3. Badalamenti and the Statutory Designation of EWIs as Applicants for Admission

The statutory changes just described were the primary engines of the effort to end any favorable treatment of EWIs, and they might well have been enough to secure the basic architectural change that the political branches wanted: making EWIs inadmissible rather than deportable. But there was one more complication that the immigration agencies feared might hamper efficient enforcement against EWIs once that change took effect, and that complication was the real reason that Congress enacted section 235(a)(1).
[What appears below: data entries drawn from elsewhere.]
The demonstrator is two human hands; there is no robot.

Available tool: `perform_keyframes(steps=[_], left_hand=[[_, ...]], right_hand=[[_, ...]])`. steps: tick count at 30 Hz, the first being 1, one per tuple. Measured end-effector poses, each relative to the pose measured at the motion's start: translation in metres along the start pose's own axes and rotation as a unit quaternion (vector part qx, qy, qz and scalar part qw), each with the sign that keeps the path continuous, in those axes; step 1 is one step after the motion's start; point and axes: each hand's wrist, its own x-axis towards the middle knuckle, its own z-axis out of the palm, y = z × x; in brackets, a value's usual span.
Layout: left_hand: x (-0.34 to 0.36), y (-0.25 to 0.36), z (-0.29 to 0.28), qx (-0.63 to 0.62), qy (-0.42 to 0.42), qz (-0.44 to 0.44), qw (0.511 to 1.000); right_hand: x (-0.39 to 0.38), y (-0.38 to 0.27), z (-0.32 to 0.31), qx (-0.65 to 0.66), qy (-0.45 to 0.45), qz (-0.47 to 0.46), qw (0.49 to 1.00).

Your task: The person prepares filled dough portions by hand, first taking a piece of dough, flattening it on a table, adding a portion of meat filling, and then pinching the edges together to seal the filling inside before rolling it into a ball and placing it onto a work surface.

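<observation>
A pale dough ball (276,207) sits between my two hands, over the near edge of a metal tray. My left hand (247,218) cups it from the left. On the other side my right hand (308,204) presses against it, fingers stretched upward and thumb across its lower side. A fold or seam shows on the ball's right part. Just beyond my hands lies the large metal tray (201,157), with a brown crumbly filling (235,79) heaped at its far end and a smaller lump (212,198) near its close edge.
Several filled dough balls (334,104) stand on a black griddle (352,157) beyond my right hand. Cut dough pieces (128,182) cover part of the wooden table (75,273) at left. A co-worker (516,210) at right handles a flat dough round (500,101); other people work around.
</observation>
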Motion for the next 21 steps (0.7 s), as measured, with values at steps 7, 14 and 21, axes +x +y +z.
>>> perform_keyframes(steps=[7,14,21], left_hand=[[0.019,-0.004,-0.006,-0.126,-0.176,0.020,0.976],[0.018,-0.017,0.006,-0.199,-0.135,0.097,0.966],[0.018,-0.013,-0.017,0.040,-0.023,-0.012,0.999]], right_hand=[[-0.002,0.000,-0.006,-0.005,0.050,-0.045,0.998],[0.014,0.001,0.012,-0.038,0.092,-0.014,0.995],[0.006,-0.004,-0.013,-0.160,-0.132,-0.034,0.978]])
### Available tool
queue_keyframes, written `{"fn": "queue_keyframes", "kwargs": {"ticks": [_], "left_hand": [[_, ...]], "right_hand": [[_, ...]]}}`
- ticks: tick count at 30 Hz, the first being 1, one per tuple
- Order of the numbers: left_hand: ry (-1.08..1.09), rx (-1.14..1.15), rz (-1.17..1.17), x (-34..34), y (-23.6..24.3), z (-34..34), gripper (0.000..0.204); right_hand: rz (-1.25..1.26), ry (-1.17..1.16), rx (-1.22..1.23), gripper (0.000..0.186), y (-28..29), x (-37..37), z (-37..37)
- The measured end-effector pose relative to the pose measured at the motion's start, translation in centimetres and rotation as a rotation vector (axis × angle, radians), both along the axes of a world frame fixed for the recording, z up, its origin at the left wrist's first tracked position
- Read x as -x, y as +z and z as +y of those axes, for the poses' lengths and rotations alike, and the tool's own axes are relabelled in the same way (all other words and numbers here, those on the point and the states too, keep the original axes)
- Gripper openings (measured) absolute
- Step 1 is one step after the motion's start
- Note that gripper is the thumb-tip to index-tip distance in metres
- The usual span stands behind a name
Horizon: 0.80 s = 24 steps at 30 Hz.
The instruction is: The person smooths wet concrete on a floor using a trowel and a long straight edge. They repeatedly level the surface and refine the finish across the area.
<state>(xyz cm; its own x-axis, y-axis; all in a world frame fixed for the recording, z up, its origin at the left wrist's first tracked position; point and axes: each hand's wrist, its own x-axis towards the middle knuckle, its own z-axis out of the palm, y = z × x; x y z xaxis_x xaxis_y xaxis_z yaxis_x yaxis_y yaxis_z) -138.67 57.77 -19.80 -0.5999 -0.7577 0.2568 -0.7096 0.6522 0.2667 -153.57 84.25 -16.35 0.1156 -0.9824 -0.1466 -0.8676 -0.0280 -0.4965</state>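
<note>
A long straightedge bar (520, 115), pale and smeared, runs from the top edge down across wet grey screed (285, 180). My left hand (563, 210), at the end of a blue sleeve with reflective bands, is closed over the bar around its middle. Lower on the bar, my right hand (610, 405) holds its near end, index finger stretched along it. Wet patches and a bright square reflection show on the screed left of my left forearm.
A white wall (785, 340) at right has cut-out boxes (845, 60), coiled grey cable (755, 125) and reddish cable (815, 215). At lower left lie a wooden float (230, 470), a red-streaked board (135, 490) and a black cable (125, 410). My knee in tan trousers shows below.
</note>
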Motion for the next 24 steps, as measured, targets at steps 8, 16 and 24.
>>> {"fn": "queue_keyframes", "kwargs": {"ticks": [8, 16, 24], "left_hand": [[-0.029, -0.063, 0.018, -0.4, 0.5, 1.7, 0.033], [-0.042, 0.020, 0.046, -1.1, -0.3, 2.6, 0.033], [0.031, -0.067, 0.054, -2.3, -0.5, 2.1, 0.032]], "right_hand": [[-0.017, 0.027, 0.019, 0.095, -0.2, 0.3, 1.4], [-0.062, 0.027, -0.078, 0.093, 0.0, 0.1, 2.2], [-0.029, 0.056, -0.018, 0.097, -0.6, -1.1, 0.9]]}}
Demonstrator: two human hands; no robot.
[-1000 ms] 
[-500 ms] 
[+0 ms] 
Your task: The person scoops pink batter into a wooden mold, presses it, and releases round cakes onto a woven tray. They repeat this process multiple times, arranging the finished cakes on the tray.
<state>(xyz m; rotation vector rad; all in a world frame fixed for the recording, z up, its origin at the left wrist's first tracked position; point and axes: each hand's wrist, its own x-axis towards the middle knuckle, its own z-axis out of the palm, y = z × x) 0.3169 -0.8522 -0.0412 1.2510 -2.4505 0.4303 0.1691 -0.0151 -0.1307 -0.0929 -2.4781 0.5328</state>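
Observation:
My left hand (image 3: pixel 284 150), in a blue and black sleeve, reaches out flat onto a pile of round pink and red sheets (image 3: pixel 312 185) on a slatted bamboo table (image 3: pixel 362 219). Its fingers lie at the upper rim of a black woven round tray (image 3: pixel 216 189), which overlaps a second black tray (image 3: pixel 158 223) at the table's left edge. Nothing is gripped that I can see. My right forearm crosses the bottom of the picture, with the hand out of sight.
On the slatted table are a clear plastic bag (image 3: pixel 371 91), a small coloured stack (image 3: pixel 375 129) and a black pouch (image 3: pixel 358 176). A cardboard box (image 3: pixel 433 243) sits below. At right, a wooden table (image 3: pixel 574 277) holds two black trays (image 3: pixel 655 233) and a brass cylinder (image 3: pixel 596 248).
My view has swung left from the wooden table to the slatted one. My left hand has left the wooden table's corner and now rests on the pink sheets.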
The complication derived from a 1988 decision by the Board of Immigration Appeals (BIA), Matter of Badalamenti,27 which had very limited significance when handed down, but which might have had much wider application after the 1996 amendments.

Exclusion grounds, the BIA noted in Badalamenti, apply to “applicants for admission.”28 In the pre-1996 world, this linkage rarely presented any issue at all. The litigated cases29 almost always involved someone ruled excludable at a port of entry. By the very nature of the process of arrival and port inspection, a person challenging exclusion was clearly seeking admission. The picture becomes a bit more complex, however, because exclusion grounds could also be applied to some persons outside the port-of-entry context: parolees. In immigration law, a parolee is a person who has received official permission to come into U.S. territory for a stated period (which might sometimes extend for years, or even decades). From the beginning, parole as a legal concept did not amount to admission, and a parolee was deemed not to have accomplished an entry.30 Under a legal fiction, a parolee remained constructively at the border and would be treated as an applicant for admission once again (thus subject to the exclusion grounds and procedures) whenever the parole ended. This also rarely presented an issue, however, because parolees generally wanted to stay. When parole termination was litigated, the controversy almost always centered on the propriety of the termination or the substantive interpretation of an exclusion ground.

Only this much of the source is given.